**Exercise instructions**
Take from the records below each line that holds "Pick".

**Records to use**

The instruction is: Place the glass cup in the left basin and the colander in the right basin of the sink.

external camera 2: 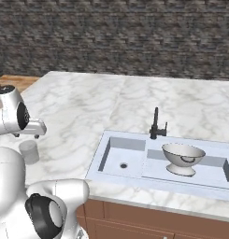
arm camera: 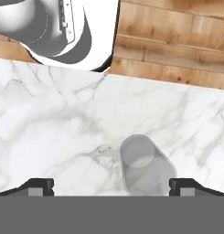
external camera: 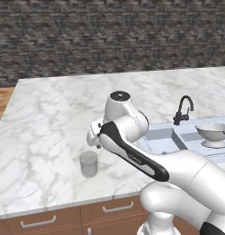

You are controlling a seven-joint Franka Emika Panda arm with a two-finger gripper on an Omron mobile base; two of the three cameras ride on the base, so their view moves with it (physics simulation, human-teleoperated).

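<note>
The glass cup (external camera: 88, 164) stands upright on the marble counter, left of the sink (external camera 2: 100, 164) and close to the front edge. My gripper (arm camera: 112, 187) hovers just above it, pointing down and open. In the hand view the cup (arm camera: 144, 167) lies between the two fingertips, closer to the right fingertip (arm camera: 186, 186), and neither touches it. The colander (external camera 2: 182, 158) sits upright in the wide right basin (external camera 2: 214, 170). The smaller left basin (external camera 2: 120, 156) holds only its drain hole.
A thin black faucet (external camera 2: 156, 123) rises at the sink's back rim, between the basins. The counter's front edge runs just beyond the cup, with wooden floor (arm camera: 177, 41) below. A dark stone wall backs the counter.
</note>
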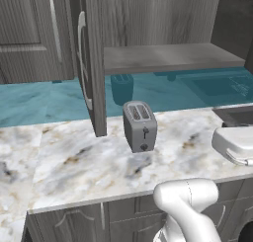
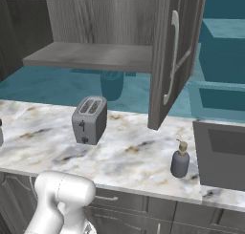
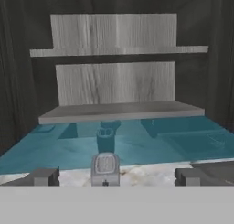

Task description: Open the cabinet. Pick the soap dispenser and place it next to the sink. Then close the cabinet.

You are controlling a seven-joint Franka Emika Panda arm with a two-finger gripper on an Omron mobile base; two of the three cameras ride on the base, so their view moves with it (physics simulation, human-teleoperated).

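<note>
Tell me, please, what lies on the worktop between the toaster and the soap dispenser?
Nothing: in the right base view, only bare marble worktop runs from the toaster to the soap dispenser.

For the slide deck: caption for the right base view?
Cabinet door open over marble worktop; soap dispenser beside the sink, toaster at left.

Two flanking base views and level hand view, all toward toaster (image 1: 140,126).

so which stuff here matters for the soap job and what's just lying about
Job:
cabinet, doors open
soap dispenser, on the worktop beside the sink
sink
claw, open

Lying about:
toaster
</note>
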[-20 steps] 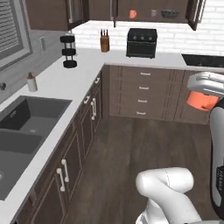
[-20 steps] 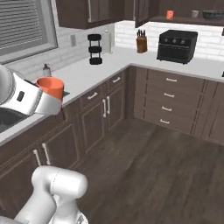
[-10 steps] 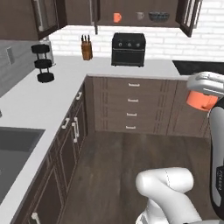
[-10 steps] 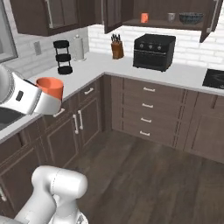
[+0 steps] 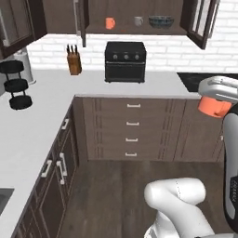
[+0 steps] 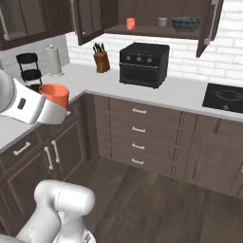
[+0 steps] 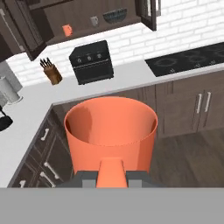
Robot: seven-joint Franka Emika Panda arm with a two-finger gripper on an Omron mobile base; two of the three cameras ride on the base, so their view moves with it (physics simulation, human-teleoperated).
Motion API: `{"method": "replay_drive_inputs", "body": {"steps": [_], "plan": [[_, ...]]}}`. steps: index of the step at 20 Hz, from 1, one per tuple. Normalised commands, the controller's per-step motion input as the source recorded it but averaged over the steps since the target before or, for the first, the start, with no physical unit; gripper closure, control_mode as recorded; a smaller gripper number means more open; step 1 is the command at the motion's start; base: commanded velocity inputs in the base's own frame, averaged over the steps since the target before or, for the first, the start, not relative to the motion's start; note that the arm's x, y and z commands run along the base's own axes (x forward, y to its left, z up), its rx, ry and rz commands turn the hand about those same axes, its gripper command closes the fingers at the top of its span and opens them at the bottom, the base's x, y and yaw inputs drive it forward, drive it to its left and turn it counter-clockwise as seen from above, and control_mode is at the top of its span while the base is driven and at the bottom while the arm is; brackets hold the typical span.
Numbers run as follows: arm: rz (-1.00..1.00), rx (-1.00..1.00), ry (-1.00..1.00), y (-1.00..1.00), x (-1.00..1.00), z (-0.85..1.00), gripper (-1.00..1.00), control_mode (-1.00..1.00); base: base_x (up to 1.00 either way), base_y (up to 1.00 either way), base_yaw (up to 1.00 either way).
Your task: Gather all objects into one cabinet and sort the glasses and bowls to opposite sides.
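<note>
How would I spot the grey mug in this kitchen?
Look at the open wall cabinet above the black countertop oven. Three things stand on its shelf: the grey mug is the middle one, between an orange mug and a wide dark bowl.

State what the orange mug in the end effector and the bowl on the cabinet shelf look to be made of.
Bright orange handled mug: likely matte ceramic or plastic; flat, even colour without shine. Wide dark blue-grey bowl: probably glazed ceramic, judging by its pale speckled pattern; too small to confirm.
</note>
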Motion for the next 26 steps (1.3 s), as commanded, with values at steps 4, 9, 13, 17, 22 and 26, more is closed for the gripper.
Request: {"method": "replay_drive_inputs", "body": {"steps": [4,9,13,17,22,26], "plan": [[0.00,0.00,0.00,0.00,0.00,0.00,1.00,1.00,0.82,0.00,-0.29],[0.00,0.00,0.00,0.00,0.00,0.00,1.00,1.00,0.68,0.00,-0.23],[0.00,0.00,0.00,0.00,0.00,0.00,1.00,1.00,0.68,0.03,-0.06],[0.00,0.00,0.00,0.00,0.00,0.00,1.00,1.00,0.76,0.00,0.00],[0.00,0.00,0.00,0.00,0.00,0.00,1.00,1.00,0.70,0.03,0.00],[0.00,0.00,0.00,0.00,0.00,0.00,1.00,1.00,0.72,0.16,0.01]]}}
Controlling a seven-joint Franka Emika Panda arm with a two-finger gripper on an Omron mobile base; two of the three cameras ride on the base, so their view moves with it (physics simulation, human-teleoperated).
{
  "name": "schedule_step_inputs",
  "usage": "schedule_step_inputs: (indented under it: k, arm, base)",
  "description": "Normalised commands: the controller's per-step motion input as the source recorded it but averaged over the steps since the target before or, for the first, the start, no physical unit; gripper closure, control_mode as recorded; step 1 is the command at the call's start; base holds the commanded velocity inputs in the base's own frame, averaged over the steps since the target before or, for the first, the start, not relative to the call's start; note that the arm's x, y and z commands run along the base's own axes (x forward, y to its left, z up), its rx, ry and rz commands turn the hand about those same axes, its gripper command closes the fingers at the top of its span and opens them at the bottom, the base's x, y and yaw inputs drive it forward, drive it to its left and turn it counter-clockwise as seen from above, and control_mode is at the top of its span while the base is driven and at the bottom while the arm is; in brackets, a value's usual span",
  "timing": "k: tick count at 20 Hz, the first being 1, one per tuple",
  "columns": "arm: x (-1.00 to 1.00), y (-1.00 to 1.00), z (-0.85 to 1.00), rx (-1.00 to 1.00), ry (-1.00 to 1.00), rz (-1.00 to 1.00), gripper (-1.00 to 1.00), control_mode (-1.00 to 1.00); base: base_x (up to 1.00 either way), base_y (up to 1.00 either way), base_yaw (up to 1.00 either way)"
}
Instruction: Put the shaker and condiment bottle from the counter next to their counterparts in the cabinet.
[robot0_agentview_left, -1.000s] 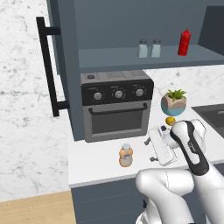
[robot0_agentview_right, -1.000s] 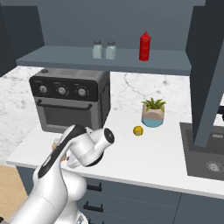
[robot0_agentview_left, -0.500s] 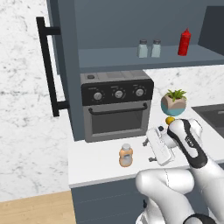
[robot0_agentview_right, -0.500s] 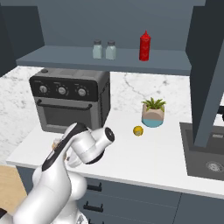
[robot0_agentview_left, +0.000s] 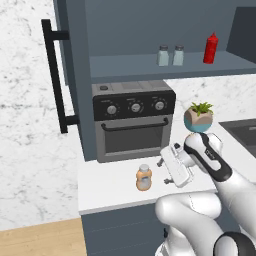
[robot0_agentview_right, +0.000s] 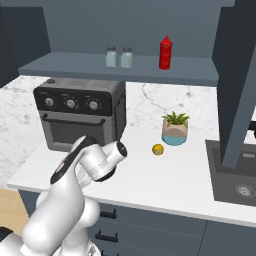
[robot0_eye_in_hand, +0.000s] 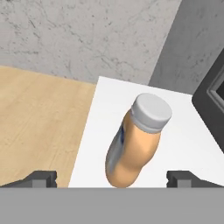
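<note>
The condiment bottle (robot0_agentview_left: 144, 178) stands on the counter (robot0_agentview_left: 110, 187) before the toaster oven (robot0_agentview_left: 132, 119), two shakers (robot0_agentview_left: 170, 55) shelved above.

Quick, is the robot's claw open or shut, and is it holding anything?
Gripper: open, holding nothing; the condiment bottle stands between its spread fingertips, not yet pinched.

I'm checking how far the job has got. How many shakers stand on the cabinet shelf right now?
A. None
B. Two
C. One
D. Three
B: two pale shakers stand side by side on the cabinet shelf, left of the red squeeze bottle, while the orange condiment bottle is on the counter.
</note>
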Motion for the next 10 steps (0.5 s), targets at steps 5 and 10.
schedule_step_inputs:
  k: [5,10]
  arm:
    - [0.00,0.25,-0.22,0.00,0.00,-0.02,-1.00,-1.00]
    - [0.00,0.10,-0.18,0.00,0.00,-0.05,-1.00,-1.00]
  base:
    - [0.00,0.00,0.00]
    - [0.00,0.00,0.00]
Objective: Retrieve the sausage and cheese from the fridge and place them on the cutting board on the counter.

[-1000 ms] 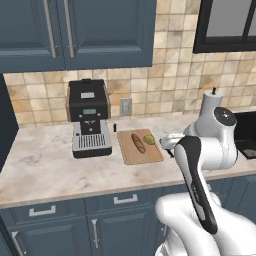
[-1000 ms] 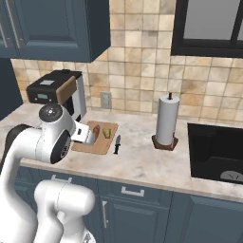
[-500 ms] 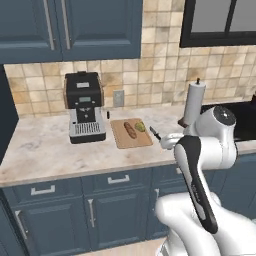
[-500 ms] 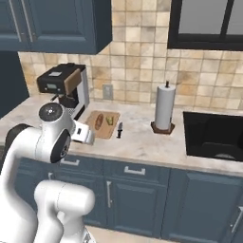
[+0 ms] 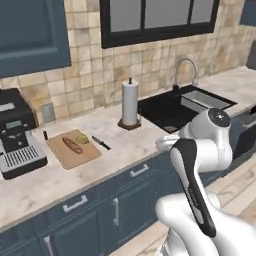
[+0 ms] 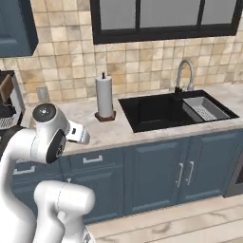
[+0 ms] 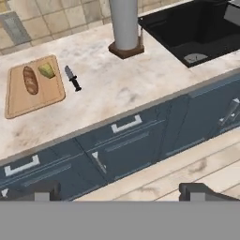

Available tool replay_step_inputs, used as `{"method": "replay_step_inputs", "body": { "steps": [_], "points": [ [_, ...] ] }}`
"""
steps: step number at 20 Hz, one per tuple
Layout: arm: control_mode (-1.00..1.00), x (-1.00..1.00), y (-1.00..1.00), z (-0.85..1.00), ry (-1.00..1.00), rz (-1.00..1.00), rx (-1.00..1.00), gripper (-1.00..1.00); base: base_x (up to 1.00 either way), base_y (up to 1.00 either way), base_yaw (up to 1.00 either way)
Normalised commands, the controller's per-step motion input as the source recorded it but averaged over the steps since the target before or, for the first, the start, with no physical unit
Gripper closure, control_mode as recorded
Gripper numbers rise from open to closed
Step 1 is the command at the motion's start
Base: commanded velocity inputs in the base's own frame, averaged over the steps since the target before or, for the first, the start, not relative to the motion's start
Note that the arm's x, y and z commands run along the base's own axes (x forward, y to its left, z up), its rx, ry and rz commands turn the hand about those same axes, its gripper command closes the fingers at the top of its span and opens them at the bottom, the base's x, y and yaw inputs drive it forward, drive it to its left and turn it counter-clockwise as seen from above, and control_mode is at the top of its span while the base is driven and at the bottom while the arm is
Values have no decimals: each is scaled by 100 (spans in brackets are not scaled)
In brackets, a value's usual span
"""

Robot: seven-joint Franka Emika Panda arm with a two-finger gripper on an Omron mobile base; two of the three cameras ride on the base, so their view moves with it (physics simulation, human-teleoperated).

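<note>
Claw [image 7: 120, 190] stood wide, empty, out over the cabinet fronts. Sausage [image 7: 30, 80] and cheese [image 7: 46, 70] lay side by side on cutting board [image 7: 28, 101], on counter [image 7: 108, 89]. No legible writing.

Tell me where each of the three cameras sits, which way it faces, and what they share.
Left base view: behind the arm's left, facing the counter; white arm lower right.
Right base view: behind its right, facing the sink; white arm lower left.
Hand view: on the hand, looking down at cabinet fronts and the cutting board; dark fingertips wide apart.
Shared: the paper towel roll shows in all three.
</note>
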Motion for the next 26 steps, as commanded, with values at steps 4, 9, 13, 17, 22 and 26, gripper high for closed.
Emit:
{"method": "replay_step_inputs", "body": {
  "steps": [4, 9, 13, 17, 22, 26],
  "points": [
    [100, 0, 0, 0, 0, 0, 0, -100, 12, 0, -79],
    [100, 0, 0, 0, 0, 0, 0, -100, 7, 0, -81],
    [100, 0, 0, 0, 0, 0, 0, -100, 11, -1, -78],
    [100, 0, 0, 0, 0, 0, 0, -100, 27, -12, -69],
    [100, 0, 0, 0, 0, 0, 0, -100, 65, -8, -57],
    [100, 0, 0, 0, 0, 0, 0, -100, 100, 0, -33]
  ]
}}
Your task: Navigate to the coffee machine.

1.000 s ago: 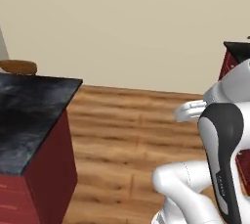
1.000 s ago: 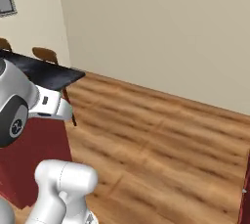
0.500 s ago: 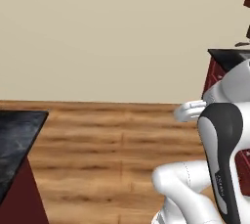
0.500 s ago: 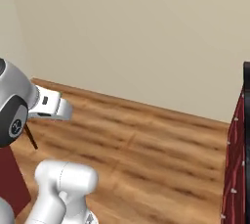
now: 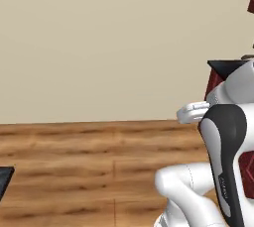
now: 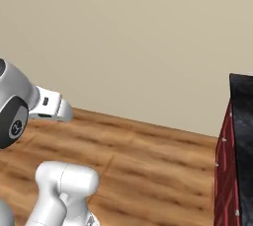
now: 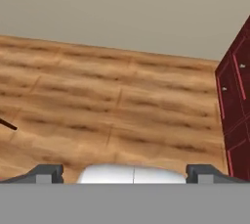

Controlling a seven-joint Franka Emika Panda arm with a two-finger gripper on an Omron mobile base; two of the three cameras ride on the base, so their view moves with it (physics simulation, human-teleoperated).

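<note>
Wood floor (image 5: 89,161) fills the lower half of the left base view under a plain beige wall (image 5: 99,42); a dark red cabinet (image 5: 218,80) with a black top sits at right. The right base view puts the red cabinet at lower right. In the hand view the gripper (image 7: 124,173) has its fingertips (image 7: 46,173) spread wide over bare floor. The coffee machine cannot be located.

A beige wall (image 5: 109,42) spans the upper part of the view. Below it lies a wood plank floor (image 5: 89,171). A dark red cabinet (image 5: 216,80) with a black countertop (image 5: 229,65) stands at the right edge, partly hidden behind the white arm (image 5: 223,137).
</note>
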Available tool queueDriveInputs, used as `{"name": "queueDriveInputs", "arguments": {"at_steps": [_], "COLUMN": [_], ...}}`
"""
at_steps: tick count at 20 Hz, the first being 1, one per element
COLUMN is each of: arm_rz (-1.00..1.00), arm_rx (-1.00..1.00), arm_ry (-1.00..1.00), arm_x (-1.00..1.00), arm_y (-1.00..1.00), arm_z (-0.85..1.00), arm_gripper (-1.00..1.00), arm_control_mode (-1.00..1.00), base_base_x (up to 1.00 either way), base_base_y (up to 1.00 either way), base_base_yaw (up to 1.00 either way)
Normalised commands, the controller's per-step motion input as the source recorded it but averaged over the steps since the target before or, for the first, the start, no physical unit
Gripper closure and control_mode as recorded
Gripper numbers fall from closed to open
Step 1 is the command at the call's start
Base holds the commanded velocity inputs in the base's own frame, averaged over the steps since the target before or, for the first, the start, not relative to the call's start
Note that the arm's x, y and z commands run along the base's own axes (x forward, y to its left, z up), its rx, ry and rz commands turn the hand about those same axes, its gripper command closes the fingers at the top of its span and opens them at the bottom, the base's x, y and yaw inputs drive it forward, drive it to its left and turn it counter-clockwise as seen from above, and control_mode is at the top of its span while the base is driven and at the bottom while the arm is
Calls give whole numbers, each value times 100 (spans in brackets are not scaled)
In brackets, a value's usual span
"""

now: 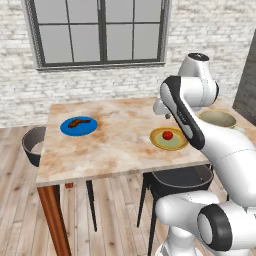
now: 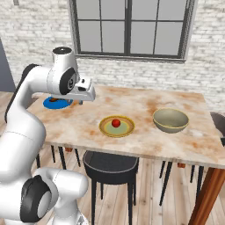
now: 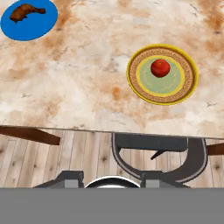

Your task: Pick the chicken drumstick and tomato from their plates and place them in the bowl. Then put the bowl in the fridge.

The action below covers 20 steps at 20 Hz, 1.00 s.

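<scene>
- You can count two plates on the table [image 1: 115, 145]: one blue plate [image 1: 78, 126] and one yellow plate [image 1: 169, 138].
- You have one drumstick [image 3: 26, 12]. It lies on the blue plate, near the table's left end in the left base view.
- You have one tomato [image 3: 160, 68]. It sits in the middle of the yellow plate.
- You have one bowl [image 2: 170, 120]. It stands just beside the yellow plate, and nothing shows inside it.
- The blue plate and the yellow plate are well apart.
- You can see two dark chairs: one chair [image 2: 110, 166] is tucked under the near edge of the table, below the yellow plate. The other chair [image 1: 33, 145] is at the table's left end.
- There is one window [image 1: 100, 31] in the white brick wall behind the table.
- You cannot read any words or labels on anything.
- Your gripper [image 2: 83, 94] hangs high over the table, near the blue plate in the right base view. It holds nothing. You cannot tell from the pictures how far apart its jaws are.
</scene>
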Motion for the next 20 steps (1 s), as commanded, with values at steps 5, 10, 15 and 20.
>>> {"name": "queueDriveInputs", "arguments": {"at_steps": [5, 10, 15, 20], "arm_rz": [0, 0, -4, -17], "arm_rx": [2, 3, 3, -2], "arm_ry": [0, 0, 0, 0], "arm_x": [0, 1, 24, 44], "arm_y": [-7, -32, -43, -28], "arm_z": [-1, -11, -25, -42], "arm_gripper": [-100, -100, -100, -100], "arm_control_mode": [-100, -100, -100, -100], "base_base_x": [0, 0, 0, 0], "base_base_y": [0, 0, 0, 0], "base_base_yaw": [0, 0, 0, 0]}}
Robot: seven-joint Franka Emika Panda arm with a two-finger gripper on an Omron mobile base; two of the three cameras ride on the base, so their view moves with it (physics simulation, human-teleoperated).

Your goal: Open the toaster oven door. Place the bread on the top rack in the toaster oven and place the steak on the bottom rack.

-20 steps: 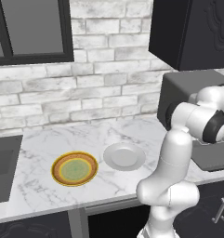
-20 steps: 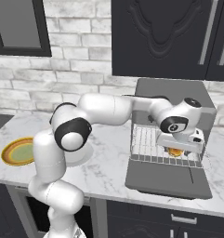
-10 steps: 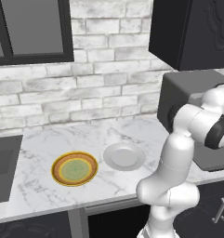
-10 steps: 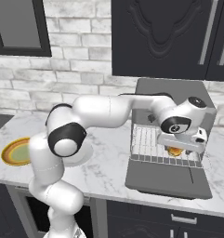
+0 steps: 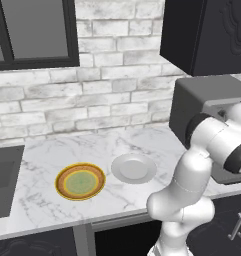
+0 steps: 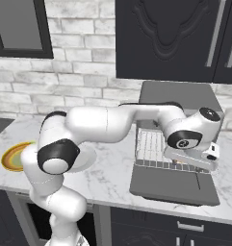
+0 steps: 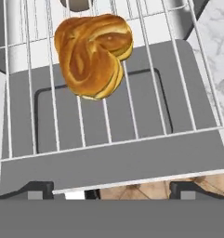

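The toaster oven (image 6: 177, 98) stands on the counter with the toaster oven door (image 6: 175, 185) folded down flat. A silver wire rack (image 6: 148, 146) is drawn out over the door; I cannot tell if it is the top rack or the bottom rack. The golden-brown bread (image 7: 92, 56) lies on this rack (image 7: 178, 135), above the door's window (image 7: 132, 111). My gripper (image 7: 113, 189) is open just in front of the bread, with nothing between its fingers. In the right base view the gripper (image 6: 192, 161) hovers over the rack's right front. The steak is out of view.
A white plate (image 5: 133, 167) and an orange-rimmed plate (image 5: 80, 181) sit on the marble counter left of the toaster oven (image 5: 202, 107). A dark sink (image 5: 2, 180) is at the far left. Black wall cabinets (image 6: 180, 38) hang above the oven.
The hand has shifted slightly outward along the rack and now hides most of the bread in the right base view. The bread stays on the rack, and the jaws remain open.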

**Output below**
Task description: Open the cabinet. Pick the soap dispenser and place it next to the sink. Then close the cabinet.
Your task: Pick the chicken drumstick and tomato from their plates and place them in the bowl. Then put the bowl in the fridge.

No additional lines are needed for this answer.